An Exercise in Judicial Deference
Throughout its opinion, the court of appeal recognized UC’s unique status under the California Constitution. Unlike other state agencies that are regulated by the legislature, UC possesses broad powers to regulate itself (with certain exceptions). The court repeatedly paid deference to UC’s broad power to regulate its internal affairs. It may be, the court explained, that the legislature intended to give peace officers on disability retirement a concealed weapons endorsement, but it doesn’t follow that UC is required to offer disability retirement.

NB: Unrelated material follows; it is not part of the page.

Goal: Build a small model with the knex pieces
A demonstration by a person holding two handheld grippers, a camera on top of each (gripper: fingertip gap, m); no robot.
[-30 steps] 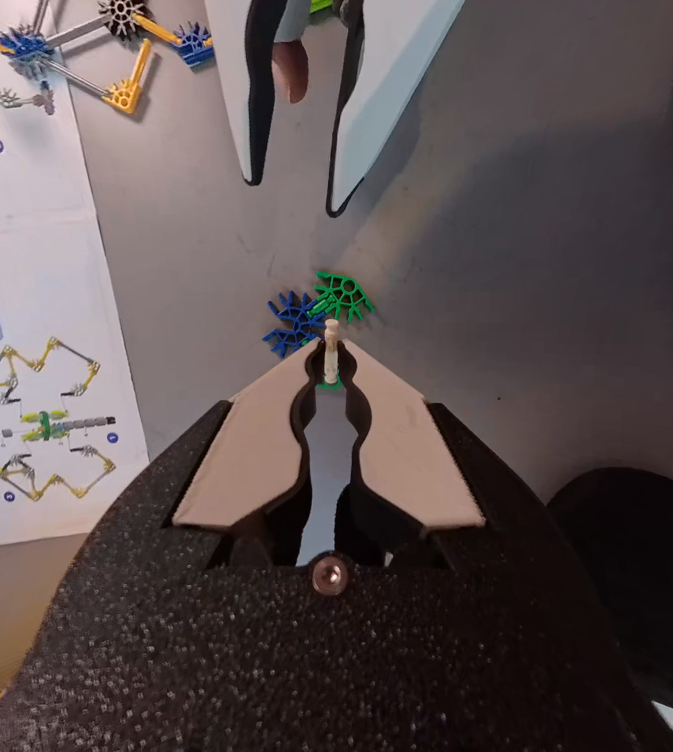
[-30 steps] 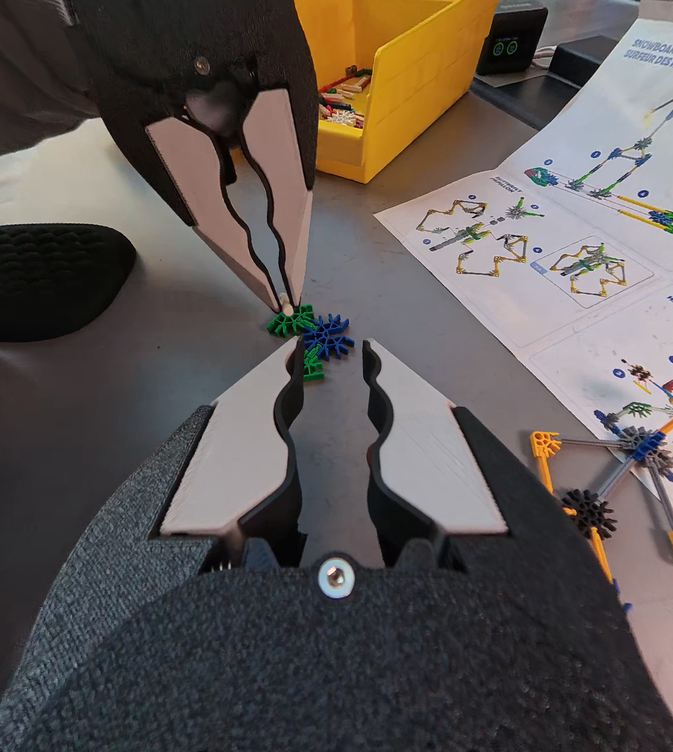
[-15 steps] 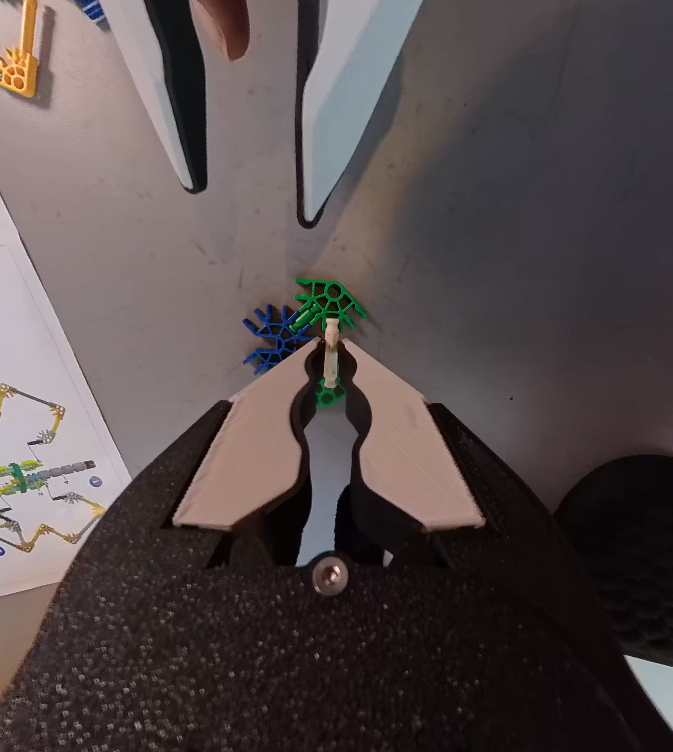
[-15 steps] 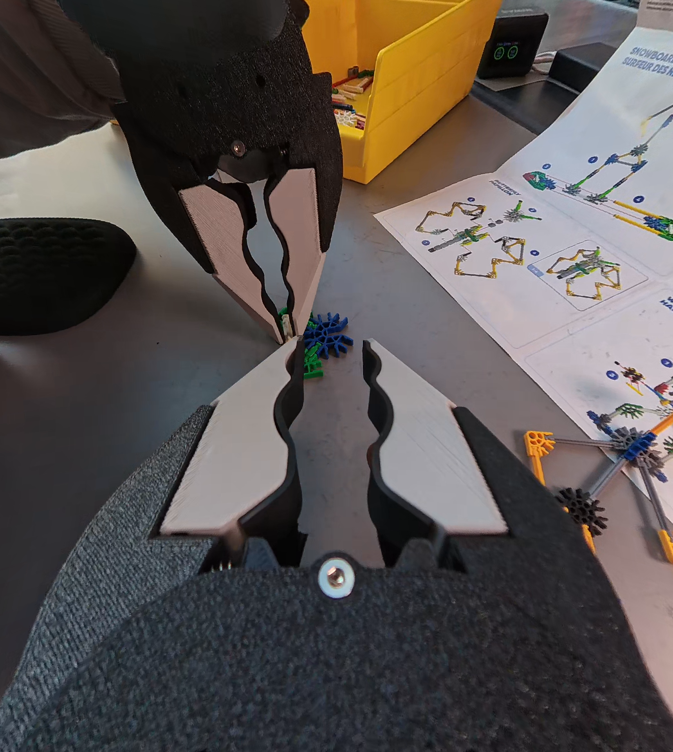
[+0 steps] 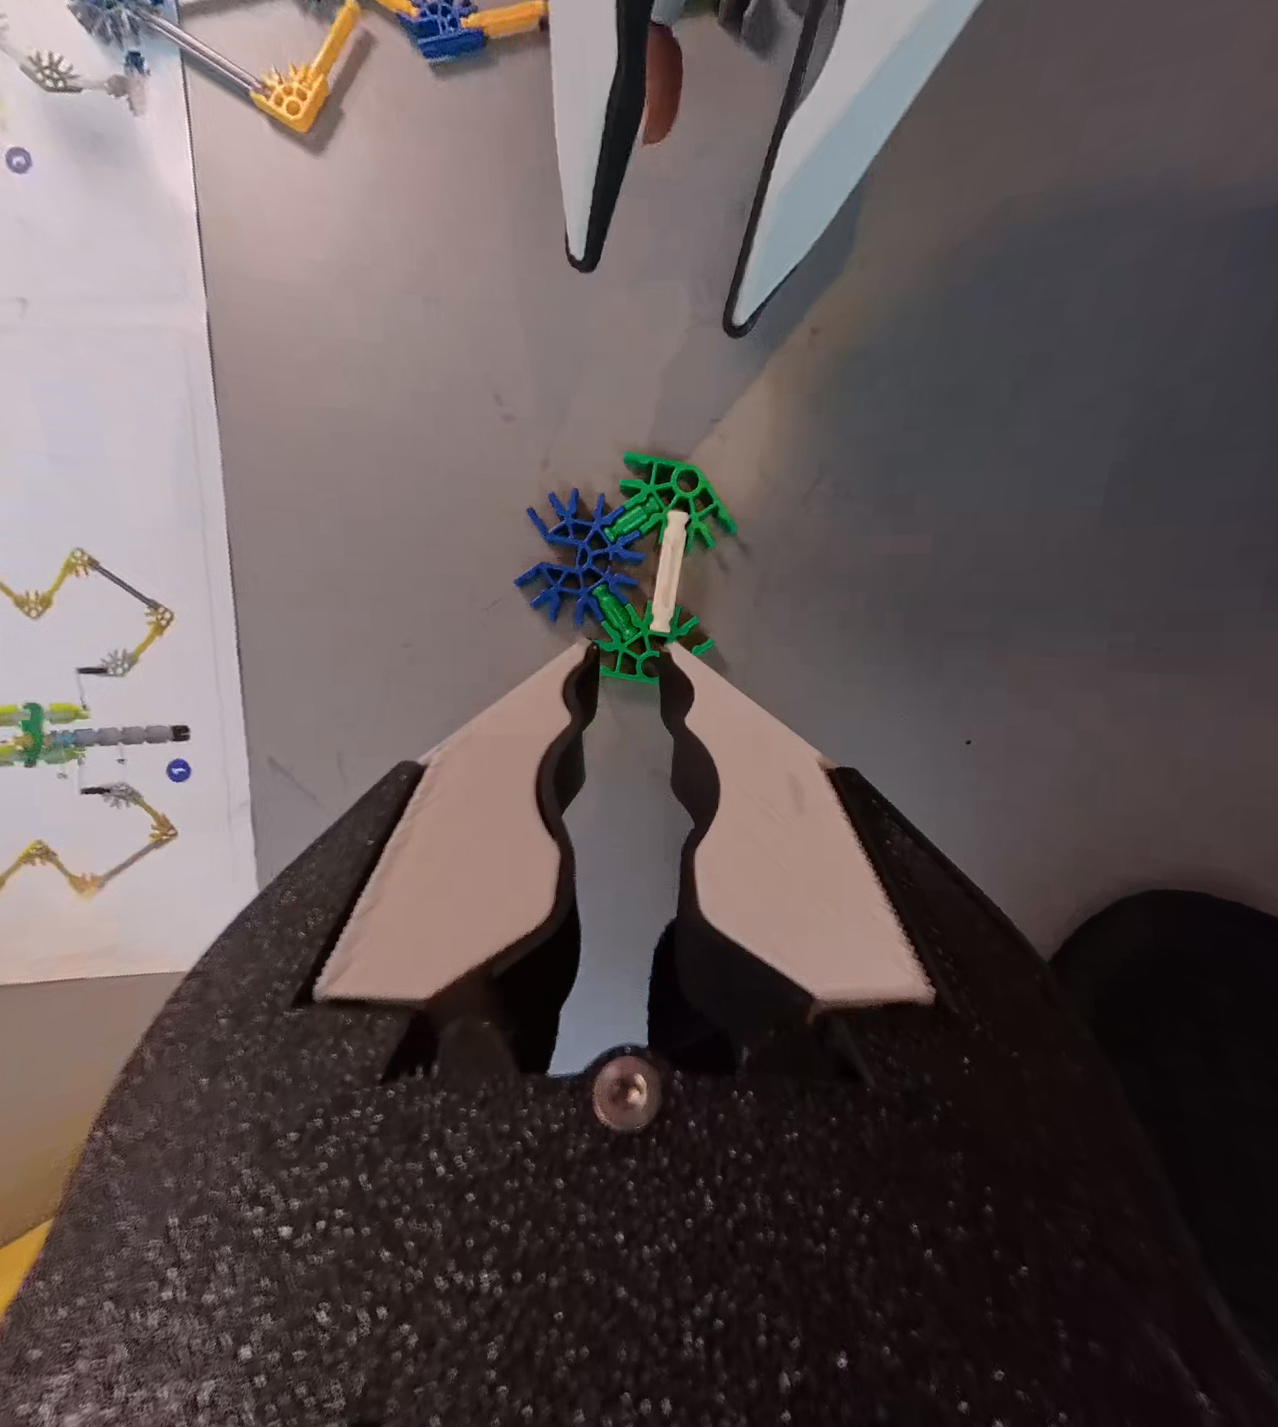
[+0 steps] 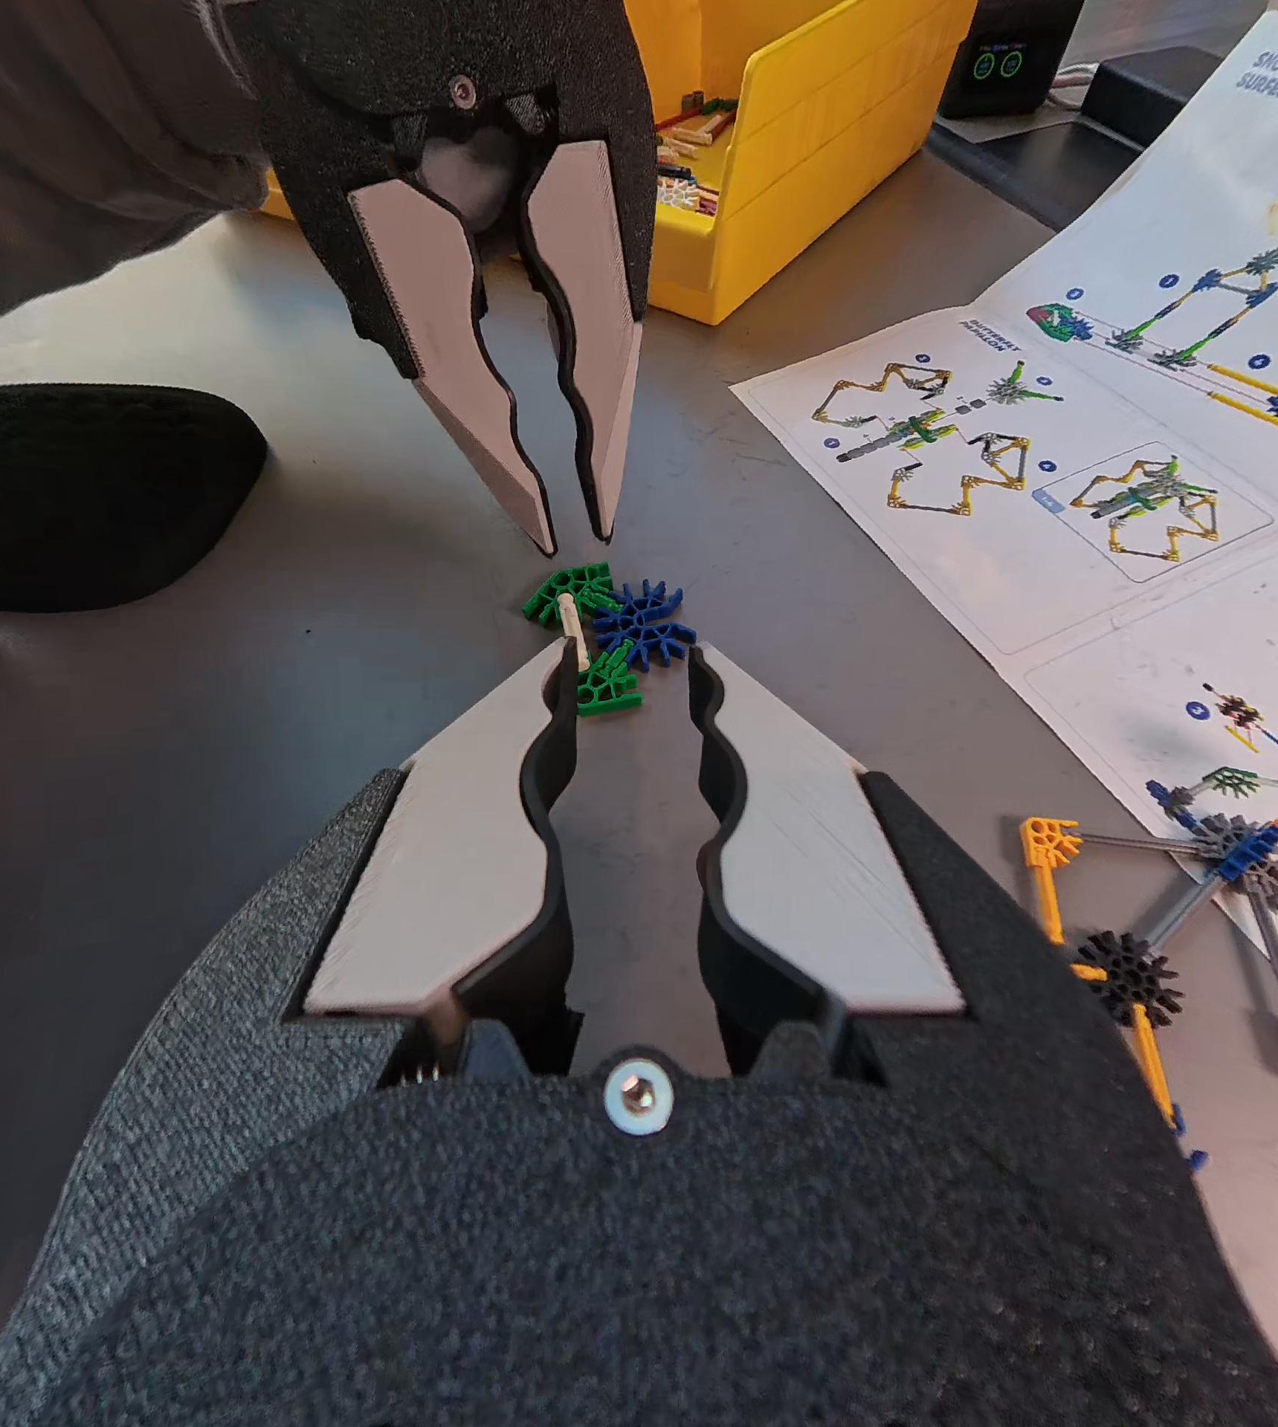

Rather, the university has the option to provide for a disability retirement that would trigger the statute. Instead, it chose to offer “duty disability,” which provides certain special benefits without being disability retirement. Jacobs v. The Regents of the University of California (California Court of Appeal, 2nd Appellate District, 6/27/17).
Bottom Line
As the court observed, the position of UC’s “duty-disabled” members had “always been based on analogy.” But because UC has broad powers to regulate its own internal affairs, a simple analogy to other public employers and statutes may not be enough for a university employee to win the day.
This decision also illustrates a long-standing legal rule that applies equally to employers and employees: The fact that the employer previously engaged in one practice doesn’t mean that the law ever required that practice or that the employer could be held liable for changing course. In the view of the courts, the law is the law—even before any court issues a decision interpreting it.